After institutional ethical approval and patient’s informed consent, in this prospective case-control study total cases (n=31) and controls (n=40) were enrolled. The whole of the study was carried out at an institutional trauma centre in between January 2011 to August 2016.

Including criteria were following: case (Group-A): Patients with a long bone diaphyseal fracture of age 6-16 yrs with clinically suspected acute CS of both sexes; controls (Group-B): Patients with a long bone diaphysial fracture of age 6-16 yrs without clinically suspected acute compartment syndrome of both sexes. However, patients with congenital heart disease, Rhabdomyolysis, Muscular dystrophy, Autoimmune disease, Pathological fracture, Acute kidney injury and known neurological cases, Immuno-compromised and non-willing patients were exclusion criteria of the study. In this study duration, total 06 patients were excluded from the study.

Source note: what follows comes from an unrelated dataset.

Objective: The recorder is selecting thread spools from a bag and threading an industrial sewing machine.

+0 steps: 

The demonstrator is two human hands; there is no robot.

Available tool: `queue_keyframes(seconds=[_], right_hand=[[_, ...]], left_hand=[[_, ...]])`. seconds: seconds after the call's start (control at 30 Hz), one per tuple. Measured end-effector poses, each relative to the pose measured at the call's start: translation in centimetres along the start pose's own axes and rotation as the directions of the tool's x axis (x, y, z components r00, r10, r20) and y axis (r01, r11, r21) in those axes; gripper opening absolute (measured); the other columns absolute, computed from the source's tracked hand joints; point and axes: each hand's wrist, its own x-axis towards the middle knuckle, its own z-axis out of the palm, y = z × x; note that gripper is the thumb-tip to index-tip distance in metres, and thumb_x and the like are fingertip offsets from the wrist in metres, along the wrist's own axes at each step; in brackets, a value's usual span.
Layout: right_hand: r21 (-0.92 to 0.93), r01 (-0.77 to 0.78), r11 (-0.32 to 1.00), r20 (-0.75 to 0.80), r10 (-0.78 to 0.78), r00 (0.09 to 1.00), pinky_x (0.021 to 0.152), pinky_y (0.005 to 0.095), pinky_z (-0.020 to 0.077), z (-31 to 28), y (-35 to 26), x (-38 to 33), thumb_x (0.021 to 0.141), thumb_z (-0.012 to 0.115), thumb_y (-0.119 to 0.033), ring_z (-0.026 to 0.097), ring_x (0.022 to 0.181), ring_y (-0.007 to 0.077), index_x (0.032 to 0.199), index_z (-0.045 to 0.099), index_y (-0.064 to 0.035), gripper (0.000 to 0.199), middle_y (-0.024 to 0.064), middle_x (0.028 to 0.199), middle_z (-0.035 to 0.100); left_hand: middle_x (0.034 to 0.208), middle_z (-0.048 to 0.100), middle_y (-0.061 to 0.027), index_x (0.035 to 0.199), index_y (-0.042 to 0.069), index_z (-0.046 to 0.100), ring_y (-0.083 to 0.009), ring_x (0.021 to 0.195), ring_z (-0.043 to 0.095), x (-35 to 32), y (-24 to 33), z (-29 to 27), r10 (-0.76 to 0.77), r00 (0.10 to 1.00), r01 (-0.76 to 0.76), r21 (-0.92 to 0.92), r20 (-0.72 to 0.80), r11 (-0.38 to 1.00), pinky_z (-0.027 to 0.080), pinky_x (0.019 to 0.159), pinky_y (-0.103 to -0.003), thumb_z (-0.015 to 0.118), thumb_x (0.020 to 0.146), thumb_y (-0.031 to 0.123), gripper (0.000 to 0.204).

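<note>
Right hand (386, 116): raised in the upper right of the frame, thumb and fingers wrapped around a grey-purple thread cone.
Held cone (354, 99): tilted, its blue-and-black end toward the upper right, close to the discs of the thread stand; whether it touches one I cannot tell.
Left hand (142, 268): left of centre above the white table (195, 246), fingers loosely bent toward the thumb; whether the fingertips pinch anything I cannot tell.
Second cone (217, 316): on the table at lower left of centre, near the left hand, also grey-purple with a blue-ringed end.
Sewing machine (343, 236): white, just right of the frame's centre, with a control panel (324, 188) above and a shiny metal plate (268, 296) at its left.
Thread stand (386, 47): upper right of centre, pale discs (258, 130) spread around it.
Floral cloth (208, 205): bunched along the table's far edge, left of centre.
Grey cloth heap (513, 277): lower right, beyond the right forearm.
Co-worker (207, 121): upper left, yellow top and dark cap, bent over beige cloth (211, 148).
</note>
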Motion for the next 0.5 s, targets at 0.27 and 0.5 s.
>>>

In all patients, the clinical parameters (VAS and CR), CS (measured using 18 gauge needle, a sterile pipe, and sphygmomanometer) and SCK levels (ELISA kit-Abcam-ab185988) were measured as per standard protocol. The CR time was measured by pressing on the nail of affected limb for five seconds with a finger or thumb, and noting the time needed for the color to return once the pressure is released. The patients’ basic demographics, diagnosis, treatment, and complications were also noted.

Statistical analysis

Statistical analysis was performed using GraphPad Prism for Windows program (7.0 version). The continuous variables were evaluated by a mean (± standard deviation) or range value when required. For Categorical data, Chi-square or Fisher test was used. However, for comparison of the means between the two groups, analysis by Student’s t-test with 95% confidence interval, Mann–Whitney U-test, and the Pearson correlation coefficient was used. A p < 0.05 or 0.001 was regarded as significant.

Results

All the demographic data between case (n=31) and control (n=40) showing non-significant differences (Table 1). Fasciotomy in all cases (n=31) showed per-operative sign of CS. When decompression is done: Muscle bulge out with pressure, Muscle colour improve along with capillary refilling (CR) improvement (Table 1) (Figure 1).

Even in false negative cases (29.5%) having all clinical indication of CS along except CP, SCK showed elevated level, i.e., 7310.66±775.44. VAS scale in cases (Group-A) and controls (Group-B) was 6.96±1.30 and 6.45±1.03 respectively, showing the statistically insignificant difference. The CR in cases (Group-A) and controls (Group-B) was 3.45±0.50 and 1.67±0.47 respectively, showing the statistically significant difference (<0.0001). The CP between cases (Group-A) and controls (Group-B) was 44.96±14.45 and 18.17 ±5.92 respectively, showing the statistically significant difference (<0.0001). Furthermore, cases (Group-A) patient with all clinical indication of CS along with CP were divided into Group-A1 (more than 30 mmHg) and Group-A2 (less than 30 mmHg) (Figure 1 and 2).

The CP within cases between Group-A1 and Group- A2 was 52.72±8.98 and 26 ±1.22 respectively, showing the statistically significant difference (<0.0001) (Figure 3) (Table 2).

The SCK between cases (Group-A) and controls (Group-B) was 6043.04±681.30 and 3589.88±323.16 respectively, showing the statistically significant difference (<0.0001). A positive correlation was found between SCK levels with CP and CR in Case-A1 and only with CR in Case-A2 (Figure 4) (Table 3).

Discussion

The CS of the limb is difficult to diagnose especially in the paediatric age group and represents a surgical emergency. Significant muscle damage can occur with CP >30 to 40 mmHg or within 10 to 30 mmHg of diastolic BP and is considered as a strong indicator for fasciotomy [5,6]. Accurate measurement of CP is user dependent and there is no consensus on values to define CS. So, due to difficulty in diagnosis within time and ramifications of a delay in diagnosis, a precise and reliable means for early diagnosis is needed.

The reasons for delayed diagnosis of CS in this younger population are multi-factorial. Paediatric CS is different from Adult. Children experience higher normal resting pressures than do the adults (13.3 to 16.6 mm Hg and 5.2 to 9.7 mm Hg, respectively) [5,6]. They are often non-verbal, easily irritable (apprehensive, crying), and too young to cooperate. Pain is non-specific and an assessment of compartment firmness (or pressure) by manual palpation, which is only 54% sensitive and having lack of objectivity.

Many young patients in hospitals are admitted to pediatric floors where routine orthopaedic care is not the norm and staffs are unfamiliar with the signs and symptoms of evolving CS in the paediatric age group.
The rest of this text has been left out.